Could you find every line in the records below that contains the word "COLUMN" and copy it?

**Extracted material**
# # # # #

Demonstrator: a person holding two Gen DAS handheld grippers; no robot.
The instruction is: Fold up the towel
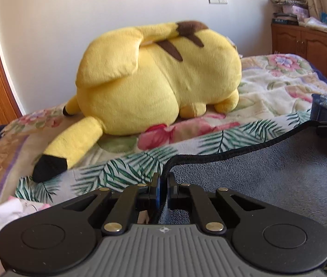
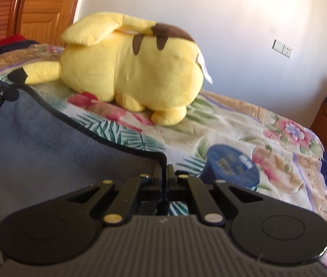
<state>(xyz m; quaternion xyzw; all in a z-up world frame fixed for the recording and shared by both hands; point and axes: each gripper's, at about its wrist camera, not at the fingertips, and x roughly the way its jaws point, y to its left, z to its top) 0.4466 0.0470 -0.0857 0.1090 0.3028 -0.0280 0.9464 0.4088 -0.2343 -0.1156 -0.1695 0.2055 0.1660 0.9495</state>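
My left gripper point(image 1: 163, 184) has its jaws pinched nearly together on the black-trimmed corner of the grey towel point(image 1: 267, 168), which spreads toward three o'clock in that view. My right gripper point(image 2: 165, 173) is likewise clamped on the opposite corner, the towel point(image 2: 47, 152) stretching off to nine o'clock between the two grippers, above the floral bedspread point(image 2: 244, 124). A yellow plush toy point(image 1: 158, 76) lies at twelve o'clock. A blue-lidded tub point(image 2: 232, 166) sits near my right fingers at two o'clock.
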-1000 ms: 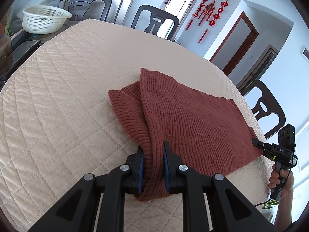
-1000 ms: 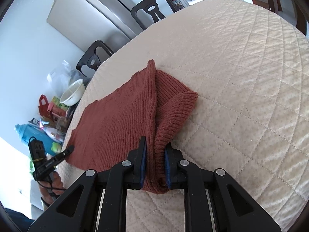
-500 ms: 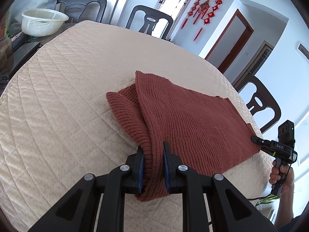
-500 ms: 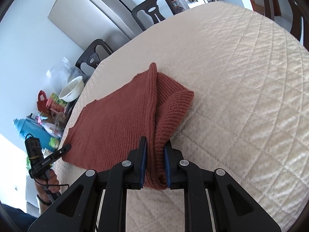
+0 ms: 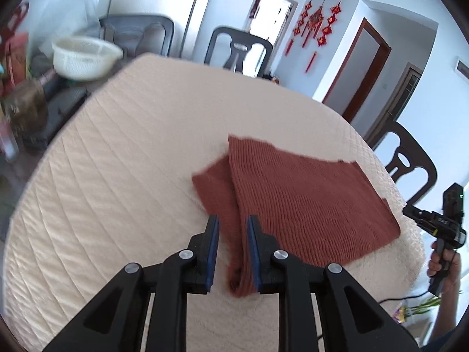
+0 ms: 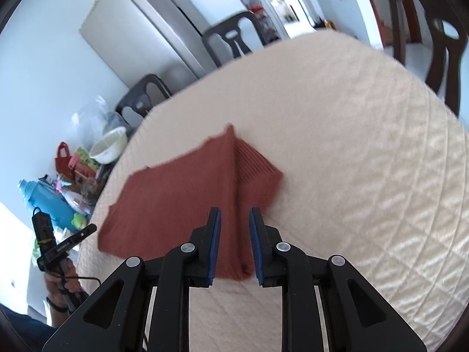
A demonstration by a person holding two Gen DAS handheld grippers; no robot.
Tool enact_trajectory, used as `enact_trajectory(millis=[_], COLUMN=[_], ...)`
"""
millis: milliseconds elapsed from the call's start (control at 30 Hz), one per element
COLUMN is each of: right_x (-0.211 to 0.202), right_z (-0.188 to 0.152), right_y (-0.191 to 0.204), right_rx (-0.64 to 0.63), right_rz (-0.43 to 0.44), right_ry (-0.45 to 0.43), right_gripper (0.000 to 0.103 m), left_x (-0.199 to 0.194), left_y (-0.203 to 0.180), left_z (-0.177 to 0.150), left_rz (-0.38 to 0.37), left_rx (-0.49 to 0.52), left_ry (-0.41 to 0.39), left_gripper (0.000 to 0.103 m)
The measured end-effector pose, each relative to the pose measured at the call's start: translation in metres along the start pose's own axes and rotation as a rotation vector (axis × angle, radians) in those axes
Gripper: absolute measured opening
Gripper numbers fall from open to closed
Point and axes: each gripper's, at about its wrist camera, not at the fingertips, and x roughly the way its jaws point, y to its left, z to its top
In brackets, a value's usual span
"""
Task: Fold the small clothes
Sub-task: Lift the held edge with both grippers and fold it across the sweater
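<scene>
Both hand-held grippers, left and right, stand open astride corners of a rust knit lying folded on the quilted desk; soft, light, floppy, it seems best pinched at corners.

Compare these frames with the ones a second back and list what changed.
Both grippers let go: the left gripper and right gripper were clamped on the rust knit garment, and now their jaws stand open around its edge. The garment dropped flat onto the quilted table cover. Its place stayed the same.
</scene>
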Motion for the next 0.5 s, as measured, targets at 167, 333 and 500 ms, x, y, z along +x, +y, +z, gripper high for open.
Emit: enact_trajectory(millis=[167,333,500], right_x=[0.037,0.064,0.057], right_z=[0.002,0.003,0.009], right_y=[0.021,-0.001,0.0], right_rx=[-0.067,-0.005,0.013], right_rz=[0.046,0.0,-0.001], right_ry=[0.018,0.033,0.029], right_gripper=[0.02,0.019,0.019], left_x=[0.02,0.061,0.065], left_y=[-0.019,-0.028,-0.025], left_z=[0.016,0.017,0.019], left_rz=[-0.05,-0.026,-0.036], left_rx=[0.036,0.067,0.048], left_ry=[-0.016,0.039,0.053], left_gripper=[0.022,0.022,0.022])
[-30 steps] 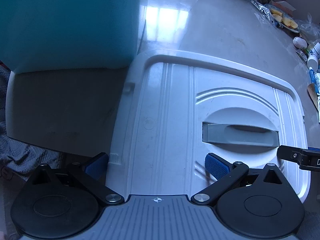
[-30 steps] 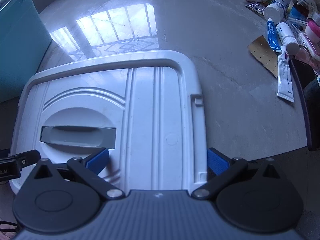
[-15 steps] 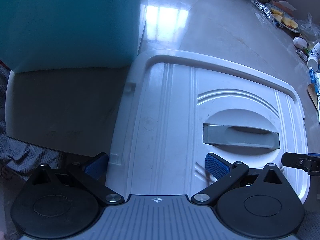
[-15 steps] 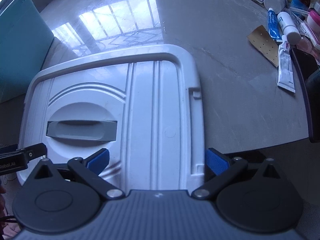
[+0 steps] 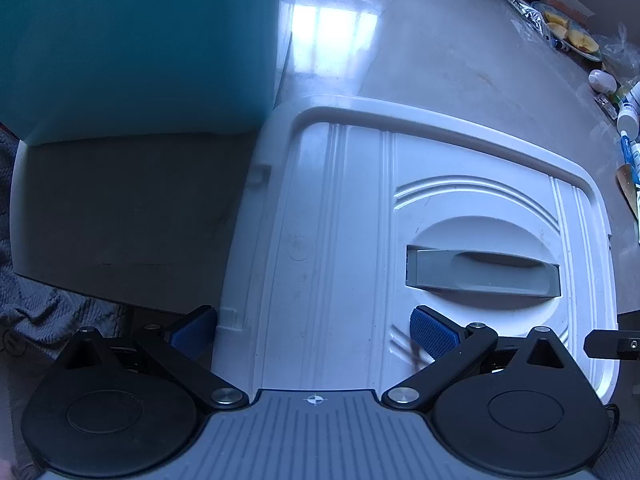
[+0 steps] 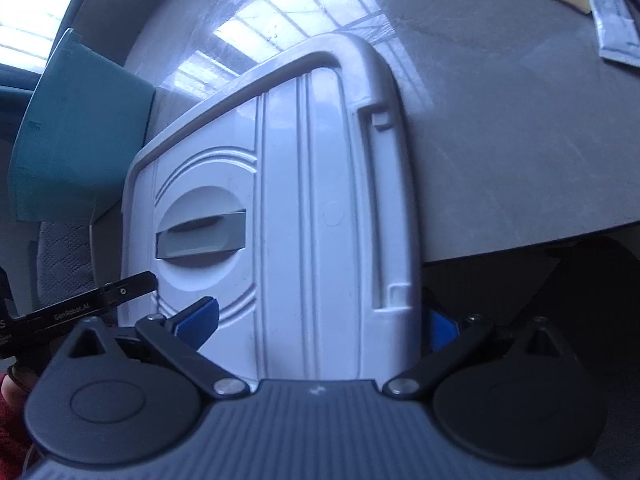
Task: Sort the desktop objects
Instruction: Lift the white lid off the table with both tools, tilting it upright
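Observation:
A white box lid (image 5: 340, 240) with a grey handle (image 5: 480, 274) lies flat on the pale table (image 5: 440, 60), its near end hanging over the table edge. My left gripper (image 5: 313, 334) is open and straddles the lid's near left corner: one blue pad (image 5: 434, 338) is over the lid, the other (image 5: 192, 330) is outside its left edge. My right gripper (image 6: 318, 325) is also open, rolled to one side at the lid's (image 6: 300, 200) near right corner. Its right pad (image 6: 438, 330) is partly hidden behind the lid's edge.
A teal bin (image 5: 140, 48) stands on the table just left of the lid, also seen in the right wrist view (image 6: 80, 128). Tubes and bottles (image 5: 628, 116) and a plate of fruit (image 5: 576, 36) crowd the far right. Grey cloth (image 5: 36, 304) hangs below the left table edge.
The right gripper has pulled back toward the near edge and rolled, so the lid looks tilted in its view. The left gripper and the lid have stayed put.

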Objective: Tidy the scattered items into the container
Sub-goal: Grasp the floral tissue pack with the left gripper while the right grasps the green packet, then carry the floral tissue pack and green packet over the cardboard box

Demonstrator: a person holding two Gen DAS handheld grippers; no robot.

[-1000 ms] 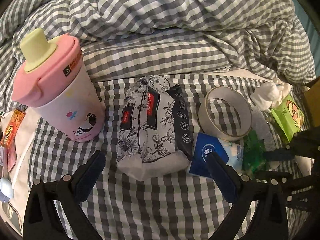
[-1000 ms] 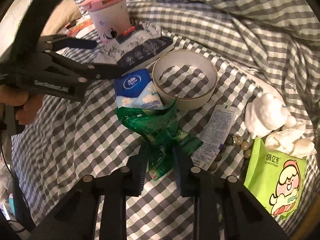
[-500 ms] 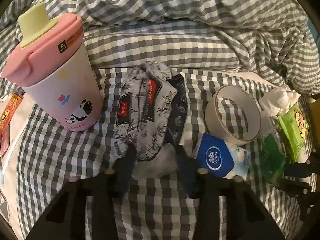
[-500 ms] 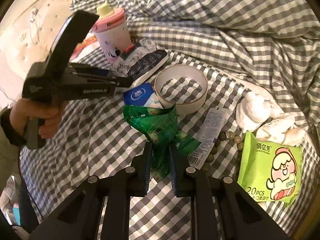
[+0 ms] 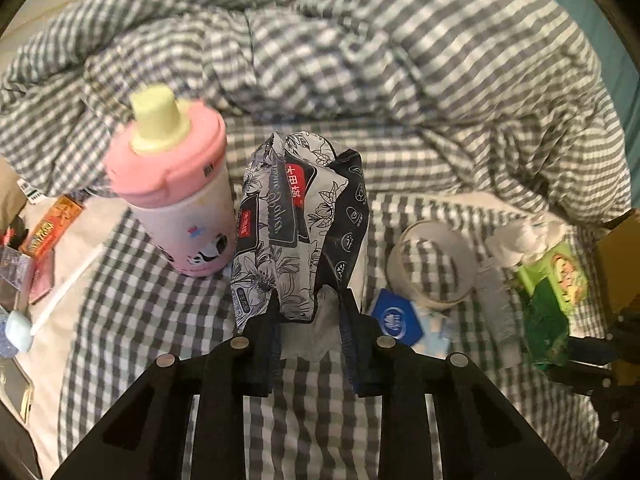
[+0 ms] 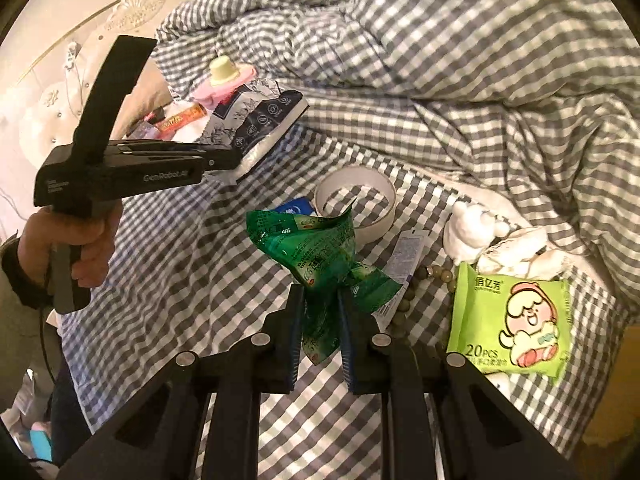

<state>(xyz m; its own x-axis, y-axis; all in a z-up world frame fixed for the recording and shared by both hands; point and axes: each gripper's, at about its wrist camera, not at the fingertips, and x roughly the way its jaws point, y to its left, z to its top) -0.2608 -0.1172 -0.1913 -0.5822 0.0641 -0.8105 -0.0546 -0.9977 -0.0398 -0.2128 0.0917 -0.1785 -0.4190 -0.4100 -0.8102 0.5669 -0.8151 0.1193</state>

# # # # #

**Reply**
Tool enact_trajectory, used as `enact_trajectory(millis=[_], COLUMN=[_], ...)`
COLUMN is each of: right_x (-0.211 to 0.202), right_z (-0.188 to 0.152), right_y (-0.191 to 0.204), right_rx (-0.64 to 0.63), right_rz (-0.43 to 0.44), right_ry (-0.45 to 0.43), right_gripper (0.000 to 0.103 m), left_x (-0.199 to 0.194), left_y (-0.203 to 0.180), left_z (-0.177 to 0.150), left_rz (-0.38 to 0.37), left_rx (-0.49 to 0.52), left_ry (-0.41 to 0.39), left_gripper (0.000 to 0.103 m)

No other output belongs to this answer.